No Surprises Here - Pets Found To Be Empathetic
By James Donahue
A report of a new study published in the journal Neuron finds that animals share the same
feelings and emotions that humans do, and they can even be empathetic. That means they can mentally put themselves in the
body of other animals and their owners and understand emotional reactions to the events going on around them.
While the results of the study by Christian Keysers at the University of Groningen, Netherlands, may
come as a surprise to hard-core scientists who once thought the ability to empathize once set humans apart from "lesser" animals,
it is something most pet lovers have known all along.
That dog or cat in the home can't make the facial expressions or react as verbally to events as we
humans but they can react. The way the ears are raised or lowered, the eyes are squinted, the body is poised, and sometimes
fangs shown, are clear signs. And animals do react vocally with certain noises that can be unique to the situation they are
in. Certain growls, whines, barks or mews are expressions that have unique meanings.
And if you as a pet-owner have developed your right brain senses enough to mentally communicate with
the animal, the signals come through loud and clear when they are emotionally involved in the affairs of the house.
But if the thought processes of animals are not as complex as those of humans, how can they be empathetic,
the skeptic might ask.
Keysers' team used an MRI scanner to monitor volunteers in various situations of being personally
touched, or watching other people being touched, and discovered that the brain activity linked to empathy occurred in a sensory
area of the brain called the secondary somatosensory cortex.
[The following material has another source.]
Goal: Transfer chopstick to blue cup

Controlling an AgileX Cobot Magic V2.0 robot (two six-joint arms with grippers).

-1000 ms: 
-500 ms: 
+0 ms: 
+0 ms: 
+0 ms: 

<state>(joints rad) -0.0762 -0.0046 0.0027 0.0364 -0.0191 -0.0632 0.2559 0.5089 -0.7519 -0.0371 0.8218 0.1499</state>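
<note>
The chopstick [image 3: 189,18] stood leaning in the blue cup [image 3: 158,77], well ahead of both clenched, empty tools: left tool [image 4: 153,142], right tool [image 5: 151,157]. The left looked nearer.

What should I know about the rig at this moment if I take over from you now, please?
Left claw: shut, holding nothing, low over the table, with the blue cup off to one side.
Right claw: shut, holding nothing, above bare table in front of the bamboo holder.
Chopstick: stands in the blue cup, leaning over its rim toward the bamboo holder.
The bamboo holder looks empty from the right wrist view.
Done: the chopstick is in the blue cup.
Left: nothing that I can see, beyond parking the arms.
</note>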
This suggests that empathy is not an abstract action of the brain at all, and that it is an experience
that can be shared by animals as well.
While most animals may not have as large a brain as humans, that does not seem to prove a diminished
mental capacity. Certain parrots, for example, have small bird-sized brains but they are mentally capable of mimicking the
human voice, learning hundreds of words, and speaking in intelligent and complete sentences. Apes that have been taught sign
language also can communicate at the level of a young human child.
Some creatures of the sea, for example the whale and the porpoise, have larger brains than humans.
Studies have revealed that these creatures many also possess more advanced mental skills than humans.
Thus the boast that humans are more intelligent than the animals of the planet may not be justified.
What we possess over the animals is the ability to communicate in more advanced ways, built monuments, and even destroy ourselves
and all the the living things that share the world with us.
That may make us unique, but certainly not superior to the other living things on this Earth.